- Work required: Tally the lines in the listing below that contain the string "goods", and state only the total.
*** Block opens ***
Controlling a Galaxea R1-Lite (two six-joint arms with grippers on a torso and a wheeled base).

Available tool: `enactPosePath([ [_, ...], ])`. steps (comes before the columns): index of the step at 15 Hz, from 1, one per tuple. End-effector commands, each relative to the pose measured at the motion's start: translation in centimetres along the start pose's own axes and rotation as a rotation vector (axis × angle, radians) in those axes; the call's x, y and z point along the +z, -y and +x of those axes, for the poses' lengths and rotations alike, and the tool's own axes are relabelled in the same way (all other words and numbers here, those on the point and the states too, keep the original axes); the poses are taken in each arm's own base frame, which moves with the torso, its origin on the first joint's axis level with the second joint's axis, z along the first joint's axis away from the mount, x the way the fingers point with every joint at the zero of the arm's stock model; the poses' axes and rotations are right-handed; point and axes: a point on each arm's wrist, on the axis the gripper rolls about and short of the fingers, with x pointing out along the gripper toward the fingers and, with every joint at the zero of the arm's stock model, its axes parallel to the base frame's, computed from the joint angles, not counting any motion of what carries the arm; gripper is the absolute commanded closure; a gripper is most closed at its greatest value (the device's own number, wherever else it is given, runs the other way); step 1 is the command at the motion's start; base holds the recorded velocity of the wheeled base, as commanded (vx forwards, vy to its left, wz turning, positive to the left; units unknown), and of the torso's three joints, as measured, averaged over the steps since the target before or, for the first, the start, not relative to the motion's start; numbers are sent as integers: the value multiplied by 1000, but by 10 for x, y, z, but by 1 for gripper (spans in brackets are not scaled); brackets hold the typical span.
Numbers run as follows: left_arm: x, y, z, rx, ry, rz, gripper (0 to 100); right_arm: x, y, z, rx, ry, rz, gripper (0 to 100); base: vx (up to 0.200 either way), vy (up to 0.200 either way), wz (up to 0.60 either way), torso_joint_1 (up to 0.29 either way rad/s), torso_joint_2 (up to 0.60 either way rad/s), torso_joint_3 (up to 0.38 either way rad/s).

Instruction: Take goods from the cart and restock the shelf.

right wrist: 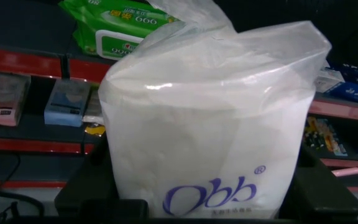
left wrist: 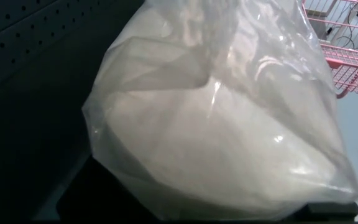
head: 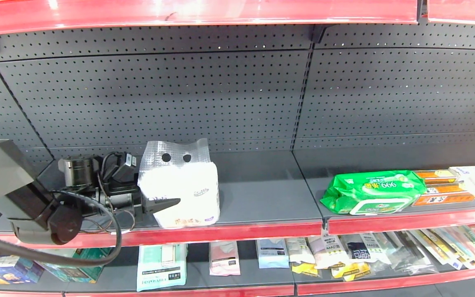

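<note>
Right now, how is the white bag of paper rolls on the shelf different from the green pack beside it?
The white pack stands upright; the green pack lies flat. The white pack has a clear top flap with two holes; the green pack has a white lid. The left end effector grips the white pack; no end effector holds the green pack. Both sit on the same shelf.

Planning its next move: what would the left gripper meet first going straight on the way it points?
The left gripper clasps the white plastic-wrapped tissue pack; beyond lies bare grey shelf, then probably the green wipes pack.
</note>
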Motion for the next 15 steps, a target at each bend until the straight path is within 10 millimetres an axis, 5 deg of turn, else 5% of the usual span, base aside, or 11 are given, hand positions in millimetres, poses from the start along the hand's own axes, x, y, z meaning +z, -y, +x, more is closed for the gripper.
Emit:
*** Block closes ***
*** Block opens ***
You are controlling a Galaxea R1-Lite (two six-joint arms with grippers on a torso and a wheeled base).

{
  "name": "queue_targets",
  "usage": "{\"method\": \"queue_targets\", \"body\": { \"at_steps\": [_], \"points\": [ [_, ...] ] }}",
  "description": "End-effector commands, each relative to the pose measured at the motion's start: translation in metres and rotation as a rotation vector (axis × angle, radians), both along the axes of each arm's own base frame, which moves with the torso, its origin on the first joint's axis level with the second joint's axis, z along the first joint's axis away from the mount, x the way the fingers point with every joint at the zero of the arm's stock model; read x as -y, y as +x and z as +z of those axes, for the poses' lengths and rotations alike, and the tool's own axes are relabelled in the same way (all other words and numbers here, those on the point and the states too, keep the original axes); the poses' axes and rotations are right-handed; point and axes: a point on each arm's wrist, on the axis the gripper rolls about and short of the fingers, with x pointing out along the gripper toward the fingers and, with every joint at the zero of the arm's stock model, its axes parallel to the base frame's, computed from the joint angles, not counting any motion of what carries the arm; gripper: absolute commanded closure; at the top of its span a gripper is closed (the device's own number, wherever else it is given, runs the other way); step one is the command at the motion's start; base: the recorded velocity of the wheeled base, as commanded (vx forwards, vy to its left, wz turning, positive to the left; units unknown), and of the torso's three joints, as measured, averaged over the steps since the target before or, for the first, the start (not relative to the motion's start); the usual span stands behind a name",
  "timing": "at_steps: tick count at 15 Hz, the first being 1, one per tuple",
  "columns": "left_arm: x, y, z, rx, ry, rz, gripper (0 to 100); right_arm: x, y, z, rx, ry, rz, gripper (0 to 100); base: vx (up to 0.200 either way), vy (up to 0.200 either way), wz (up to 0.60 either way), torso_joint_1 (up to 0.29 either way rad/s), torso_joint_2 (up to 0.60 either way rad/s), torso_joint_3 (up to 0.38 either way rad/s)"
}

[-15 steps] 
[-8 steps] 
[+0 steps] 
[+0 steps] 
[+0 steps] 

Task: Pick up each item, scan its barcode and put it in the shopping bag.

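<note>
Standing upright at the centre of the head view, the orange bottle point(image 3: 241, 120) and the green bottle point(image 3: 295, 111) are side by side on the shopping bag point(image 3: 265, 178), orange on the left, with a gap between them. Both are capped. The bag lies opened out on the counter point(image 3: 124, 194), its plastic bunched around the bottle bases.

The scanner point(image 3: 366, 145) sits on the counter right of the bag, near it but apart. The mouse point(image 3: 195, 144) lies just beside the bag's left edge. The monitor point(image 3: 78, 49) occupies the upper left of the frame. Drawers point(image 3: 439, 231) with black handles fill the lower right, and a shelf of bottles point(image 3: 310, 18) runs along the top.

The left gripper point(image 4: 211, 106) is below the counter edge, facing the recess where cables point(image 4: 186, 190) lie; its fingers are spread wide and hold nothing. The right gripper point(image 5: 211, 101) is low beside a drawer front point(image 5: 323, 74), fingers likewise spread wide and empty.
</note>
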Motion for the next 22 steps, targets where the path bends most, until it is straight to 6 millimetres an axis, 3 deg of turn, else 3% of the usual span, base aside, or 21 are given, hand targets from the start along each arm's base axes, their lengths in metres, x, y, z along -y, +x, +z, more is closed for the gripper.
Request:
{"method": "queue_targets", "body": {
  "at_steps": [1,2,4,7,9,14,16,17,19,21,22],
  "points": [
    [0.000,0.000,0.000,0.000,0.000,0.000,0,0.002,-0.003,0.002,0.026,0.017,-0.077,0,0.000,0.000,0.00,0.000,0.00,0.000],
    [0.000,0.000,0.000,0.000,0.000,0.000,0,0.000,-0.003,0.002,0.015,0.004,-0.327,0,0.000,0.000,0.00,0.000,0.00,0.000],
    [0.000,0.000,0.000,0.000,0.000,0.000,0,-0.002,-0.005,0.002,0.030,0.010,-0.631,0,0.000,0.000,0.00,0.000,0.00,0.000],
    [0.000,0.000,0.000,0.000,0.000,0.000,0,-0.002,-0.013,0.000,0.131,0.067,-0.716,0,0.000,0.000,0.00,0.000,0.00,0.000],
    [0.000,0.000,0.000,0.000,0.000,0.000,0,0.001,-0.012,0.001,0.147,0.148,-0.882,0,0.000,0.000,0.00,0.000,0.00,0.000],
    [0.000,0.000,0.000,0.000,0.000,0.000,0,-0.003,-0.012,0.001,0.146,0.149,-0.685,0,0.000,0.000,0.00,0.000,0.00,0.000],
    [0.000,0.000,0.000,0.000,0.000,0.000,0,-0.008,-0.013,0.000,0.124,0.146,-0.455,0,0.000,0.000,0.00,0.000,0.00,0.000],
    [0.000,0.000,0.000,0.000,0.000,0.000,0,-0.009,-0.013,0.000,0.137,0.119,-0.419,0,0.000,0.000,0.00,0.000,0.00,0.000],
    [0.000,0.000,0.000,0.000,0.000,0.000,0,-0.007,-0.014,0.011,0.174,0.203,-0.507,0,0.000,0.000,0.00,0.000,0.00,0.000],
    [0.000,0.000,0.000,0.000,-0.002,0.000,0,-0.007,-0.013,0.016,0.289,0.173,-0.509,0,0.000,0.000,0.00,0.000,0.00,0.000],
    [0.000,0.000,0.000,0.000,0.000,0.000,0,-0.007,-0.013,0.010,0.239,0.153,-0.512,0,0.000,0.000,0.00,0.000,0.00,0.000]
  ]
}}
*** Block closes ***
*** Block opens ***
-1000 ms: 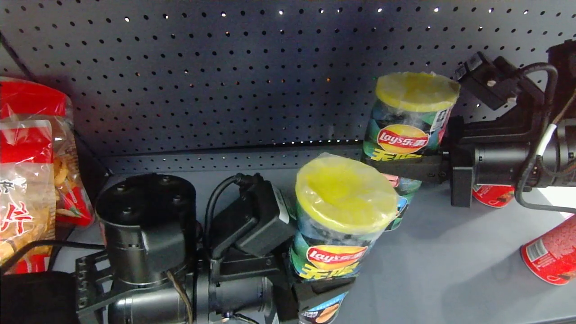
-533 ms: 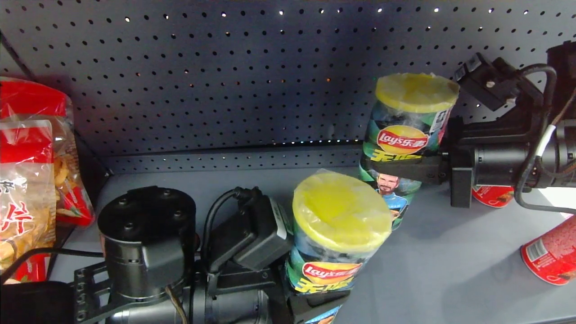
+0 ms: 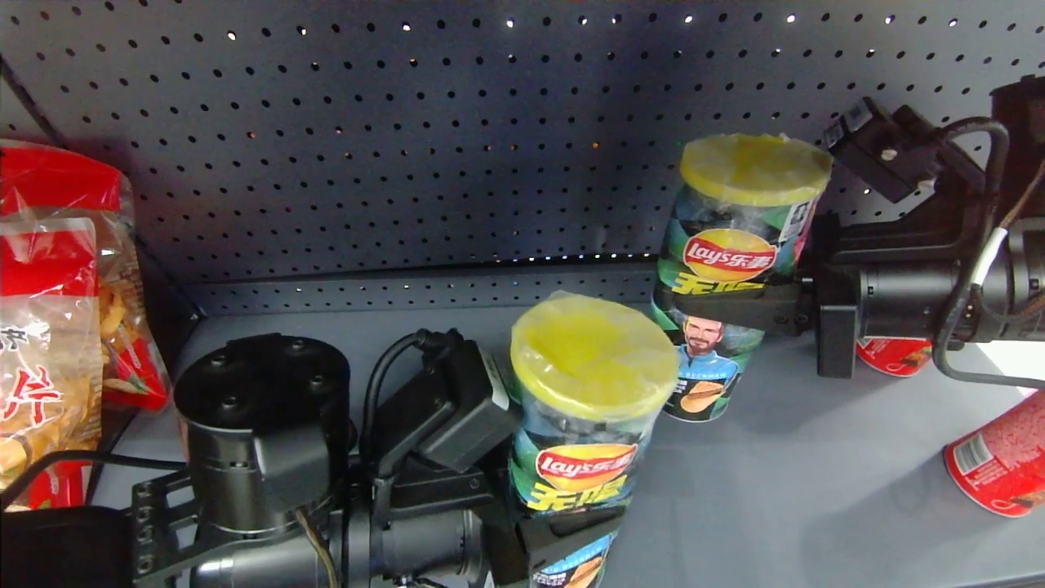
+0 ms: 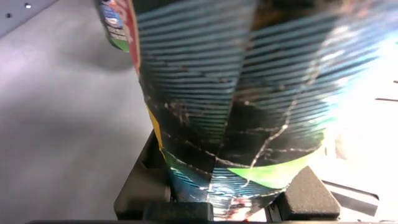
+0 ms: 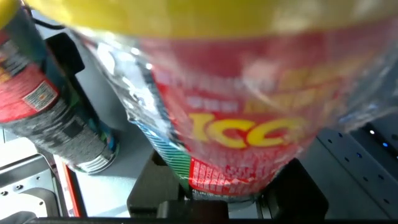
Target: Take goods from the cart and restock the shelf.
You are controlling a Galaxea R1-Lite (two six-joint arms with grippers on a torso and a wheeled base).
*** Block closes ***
- Task solution: 2